IMPRINTS
“My frustration lay in my inability to articulate the anatomy of anguish. Having an opportunity to return to the environment within which I was raised, and where my formative encounters with sexual abuse occurred, I was able to access something within myself creatively and intuitively.”
ARTIST’S STATEMENT
Imprints was born out of a need to re-enact and communicate an intangible, internal state that arose as a response to trauma. The project is an honest examination that seeks to return agency to the subject through the acts of being seen and heard, without re:victimizing or glorifying that subject.
Upon entering the space, three large landscapes and a disorienting soundscape confront the viewer. The images function as a prelude while simultaneously acting as a barrier to accessing the psychological exhibition space. Upon walking further into the space, the viewer encounters the two video installations that sit in opposition to one another. On one wall, a video of the artist’s body lying on the shoreline and being tossed in the waves faces another video wherein the subject is watched as she moves through the rapids of a river. Though both utilize water and sense of place as a central motif, they are nuanced in their approach, as one speaks to the passivity of the subject whilst the other is more actively engaged and resistant. Large-scale video projections and an unsettling soundscape encourage the viewer to embody an uncomfortable physical space, representative of the internal space of a traumatized person. Imprints confronts the psychological and physical condition of a survivor of sexual abuse, and presents the connection between trauma and its lasting imprint on the body and human psyche.

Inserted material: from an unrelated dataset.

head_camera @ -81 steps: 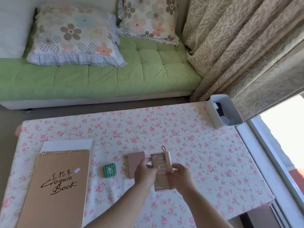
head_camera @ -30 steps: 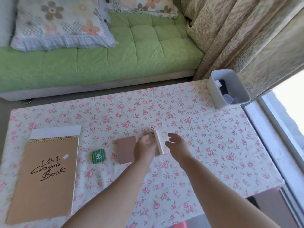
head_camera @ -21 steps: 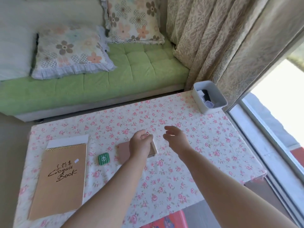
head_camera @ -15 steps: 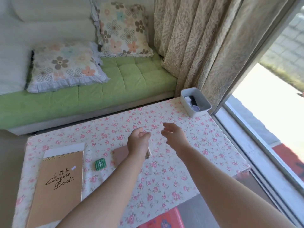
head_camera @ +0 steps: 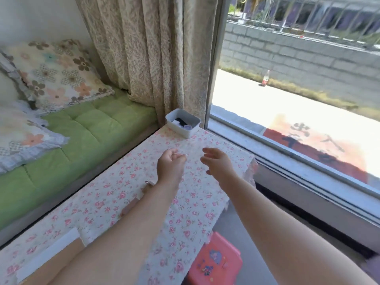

In creating this piece, my initial fascination was concentrated on the way in which the human body stores traumatic memory. According to brain image scanning, whilst an individual is experiencing heightened anxiety or flashbacks related to trauma, the speech center of the brain, known as the “Broca’s area”, becomes impaired. This explains why survivors of trauma often have such a difficult time fluently expressing their story and emotional experiences. Art psychotherapy and somatic theories look beyond the limitations of the traditional talk therapy model, toward integrating art, the body and the holistic being into the healing process.
Central to this project is an exploration of alternative modalities of storytelling, an emphasis on experimentation, along with performance and the process of creation itself as an access point to the parts of stored memory that aren’t articulate through words. The works of feminist artists Francesca Woodman and Ana Mendieta were formative in the way in which I approached using the female body particularly in relation to space. Mendieta, in particular, used performance as a way to address the violence enacted against female bodies, provoking conversations about women’s rights, violence and safety.
As the project progressed, discussions of intergenerational trauma and the land as containing memory of traumas past arose. When trying to produce this project in Toronto, I felt an extreme disconnect from the images, and particularly from the environment. My frustration lay in my inability to articulate the anatomy of anguish. Having an opportunity to return to the environment within which I was raised, and where my formative encounters with sexual abuse occurred, I was able to access something within myself creatively and intuitively.
Water, riddled with contradictions, is a central motif within this work. Water can be interpreted as life-giving in its association with growth, renewal and rebirth. Alternatively, it’s possibility to be tempestuous, formless and chaotic directly opposes our inclination to associate it with tranquility. In the same way that water can be life-giving, it can also be suffocating and take life. In both senses there is a return to the womb; the womb of the Earth and of woman. It is both the beginning, and the end. It is cyclical in nature.
Religiously, water is an incredibly fertile grounds for symbolism. In Hindi and Buddhist traditions, the river in particular has been written of as a path toward enlightenment and higher consciousness. In Christian and Catholic traditions, water is used during baptism as a symbol of purification. Coming from a heavily Roman Catholic Trinidadian society and family, this notion of water as having the capability to take away sin, of figuratively removing the stain of shame so that one may be admitted into the faith, is problematized within my work.
The question becomes how one navigates an internal space fraught with tension, when an entire society insists you are shameful; despite the fact that you were raped. What can Baptism do for me then?